IBM has developed an energy and environment technical validation programme, which has saved the company 12 252kWh of annual energy usage within five months.
The “Ready for IBM Energy and Environment” technical validation programme is a green standard designed to assist IBM's business partners to market and sell IT solutions that have been certified by IBM to provide benefits in energy-efficiency.
Maureen Baird, IBM's resident green expert, says: “Any company can label their solution as 'green'. This programme is designed to help customers identify solutions that have been rigorously evaluated and demonstrated to reduce environmental impact based on real-world customer use.”

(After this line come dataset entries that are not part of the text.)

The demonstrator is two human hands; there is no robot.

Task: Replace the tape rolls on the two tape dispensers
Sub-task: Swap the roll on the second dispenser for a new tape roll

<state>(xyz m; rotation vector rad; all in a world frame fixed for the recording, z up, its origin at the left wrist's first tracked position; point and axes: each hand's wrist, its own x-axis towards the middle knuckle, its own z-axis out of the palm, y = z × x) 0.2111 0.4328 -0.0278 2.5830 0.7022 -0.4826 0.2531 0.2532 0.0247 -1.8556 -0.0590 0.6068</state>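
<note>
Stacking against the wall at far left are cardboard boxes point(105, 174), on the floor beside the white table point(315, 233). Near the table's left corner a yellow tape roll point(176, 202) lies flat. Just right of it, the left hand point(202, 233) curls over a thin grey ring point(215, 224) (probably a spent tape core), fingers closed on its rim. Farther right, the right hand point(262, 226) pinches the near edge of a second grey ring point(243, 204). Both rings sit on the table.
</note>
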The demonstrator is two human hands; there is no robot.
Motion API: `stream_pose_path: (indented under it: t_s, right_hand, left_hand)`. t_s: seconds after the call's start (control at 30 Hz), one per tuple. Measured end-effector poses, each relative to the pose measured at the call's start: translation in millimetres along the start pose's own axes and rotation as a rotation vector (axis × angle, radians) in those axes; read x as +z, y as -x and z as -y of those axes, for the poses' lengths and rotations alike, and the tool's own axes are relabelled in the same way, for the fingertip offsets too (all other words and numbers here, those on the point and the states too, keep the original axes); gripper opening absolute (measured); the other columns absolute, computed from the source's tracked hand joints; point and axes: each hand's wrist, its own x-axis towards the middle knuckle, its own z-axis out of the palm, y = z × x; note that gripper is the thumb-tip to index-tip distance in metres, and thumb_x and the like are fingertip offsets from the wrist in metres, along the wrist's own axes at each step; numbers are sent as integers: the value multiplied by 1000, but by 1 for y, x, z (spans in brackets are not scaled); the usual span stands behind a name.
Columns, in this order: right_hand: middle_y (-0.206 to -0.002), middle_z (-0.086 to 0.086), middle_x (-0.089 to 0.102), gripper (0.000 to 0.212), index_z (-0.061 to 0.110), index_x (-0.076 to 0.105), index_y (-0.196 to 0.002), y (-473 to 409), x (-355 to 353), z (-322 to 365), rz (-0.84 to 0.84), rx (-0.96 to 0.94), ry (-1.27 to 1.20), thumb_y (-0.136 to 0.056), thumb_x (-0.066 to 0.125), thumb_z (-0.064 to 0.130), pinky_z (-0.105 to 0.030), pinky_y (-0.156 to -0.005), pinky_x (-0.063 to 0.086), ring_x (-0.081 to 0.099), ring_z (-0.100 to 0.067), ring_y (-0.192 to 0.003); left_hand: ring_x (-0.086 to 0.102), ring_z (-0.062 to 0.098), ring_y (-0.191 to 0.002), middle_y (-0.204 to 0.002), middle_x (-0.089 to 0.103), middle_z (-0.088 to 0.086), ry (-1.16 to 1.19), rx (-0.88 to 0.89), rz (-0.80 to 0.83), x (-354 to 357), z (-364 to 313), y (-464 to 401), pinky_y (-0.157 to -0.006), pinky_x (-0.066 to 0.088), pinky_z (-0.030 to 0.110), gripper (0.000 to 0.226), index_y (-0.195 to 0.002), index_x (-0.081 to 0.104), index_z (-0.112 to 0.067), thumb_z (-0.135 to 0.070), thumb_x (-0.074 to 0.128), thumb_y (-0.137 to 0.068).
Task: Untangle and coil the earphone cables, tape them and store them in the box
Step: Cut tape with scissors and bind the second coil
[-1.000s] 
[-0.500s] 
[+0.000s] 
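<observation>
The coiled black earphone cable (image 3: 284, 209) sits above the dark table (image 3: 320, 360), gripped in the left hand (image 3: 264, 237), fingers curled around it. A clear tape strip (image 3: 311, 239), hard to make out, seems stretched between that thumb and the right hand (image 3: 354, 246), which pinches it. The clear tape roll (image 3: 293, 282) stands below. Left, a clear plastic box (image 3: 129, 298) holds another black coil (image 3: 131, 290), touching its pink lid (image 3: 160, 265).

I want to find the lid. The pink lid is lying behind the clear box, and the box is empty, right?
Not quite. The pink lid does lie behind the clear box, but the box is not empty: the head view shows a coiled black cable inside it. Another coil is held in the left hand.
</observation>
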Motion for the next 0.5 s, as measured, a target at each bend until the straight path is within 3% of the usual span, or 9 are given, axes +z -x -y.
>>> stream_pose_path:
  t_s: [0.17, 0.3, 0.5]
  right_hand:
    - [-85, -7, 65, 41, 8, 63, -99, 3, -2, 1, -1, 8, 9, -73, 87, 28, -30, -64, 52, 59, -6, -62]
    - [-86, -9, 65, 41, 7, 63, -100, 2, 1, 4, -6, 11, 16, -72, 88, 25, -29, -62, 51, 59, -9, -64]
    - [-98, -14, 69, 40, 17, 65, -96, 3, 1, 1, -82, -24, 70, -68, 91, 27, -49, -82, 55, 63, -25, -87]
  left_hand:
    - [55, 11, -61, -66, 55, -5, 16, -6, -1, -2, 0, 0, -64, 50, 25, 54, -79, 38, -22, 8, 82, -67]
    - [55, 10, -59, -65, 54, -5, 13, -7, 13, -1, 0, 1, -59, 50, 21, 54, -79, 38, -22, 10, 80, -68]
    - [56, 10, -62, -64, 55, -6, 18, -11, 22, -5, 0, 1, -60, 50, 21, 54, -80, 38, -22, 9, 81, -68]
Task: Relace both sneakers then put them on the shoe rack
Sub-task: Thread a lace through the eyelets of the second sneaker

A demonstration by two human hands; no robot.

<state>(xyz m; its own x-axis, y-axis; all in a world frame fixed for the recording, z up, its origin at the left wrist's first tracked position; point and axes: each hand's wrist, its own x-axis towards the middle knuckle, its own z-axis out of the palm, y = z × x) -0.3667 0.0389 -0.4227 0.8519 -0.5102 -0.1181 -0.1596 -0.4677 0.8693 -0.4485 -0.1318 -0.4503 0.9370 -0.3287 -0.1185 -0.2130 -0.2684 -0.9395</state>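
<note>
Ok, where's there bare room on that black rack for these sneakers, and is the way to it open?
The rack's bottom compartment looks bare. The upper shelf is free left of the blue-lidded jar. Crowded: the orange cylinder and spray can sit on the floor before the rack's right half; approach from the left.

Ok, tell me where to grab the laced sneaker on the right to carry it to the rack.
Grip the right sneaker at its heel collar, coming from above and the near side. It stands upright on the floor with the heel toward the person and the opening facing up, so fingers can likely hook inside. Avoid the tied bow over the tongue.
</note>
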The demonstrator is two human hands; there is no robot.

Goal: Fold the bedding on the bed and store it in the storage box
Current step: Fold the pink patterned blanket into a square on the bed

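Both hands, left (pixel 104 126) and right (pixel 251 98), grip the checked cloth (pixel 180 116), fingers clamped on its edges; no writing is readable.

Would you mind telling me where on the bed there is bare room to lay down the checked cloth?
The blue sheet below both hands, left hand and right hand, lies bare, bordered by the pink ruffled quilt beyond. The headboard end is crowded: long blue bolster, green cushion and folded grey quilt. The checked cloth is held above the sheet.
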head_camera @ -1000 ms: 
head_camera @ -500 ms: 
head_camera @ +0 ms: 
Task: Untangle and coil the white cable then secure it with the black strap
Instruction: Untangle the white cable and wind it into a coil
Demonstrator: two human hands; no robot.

Business partners that meet the green standards of IBM's validation can market their product as “Ready for IBM Energy and Environment” at any of the 42 IBM Innovation Centres worldwide, such as the African Innovation Centre, in Sandton.
Baird explains: “To qualify for the 'Ready for IBM Energy and Environment' mark, an IBM partner must have a solution, product or service that leverages IBM software, hardware and/or services and provides customer-documented, measurable energy reduction or other environmental benefit.”
Business partners have to prove their product has environmental benefits, such as reduction in electrical usage - for example, an equal amount of work processed in an equal or lesser amount or time, using less energy.
"We developed this programme to help clients cut through the clutter of self-labelled 'green solutions' and identify products and services that offer customer-documented environmental benefits," says Jim Corgel, GM of IBM independent software vendors and developer relations.
According to Baird, IBM partners can nominate their solutions via an online nomination form. The programme and official nomination Web site is scheduled to go live on 16 February.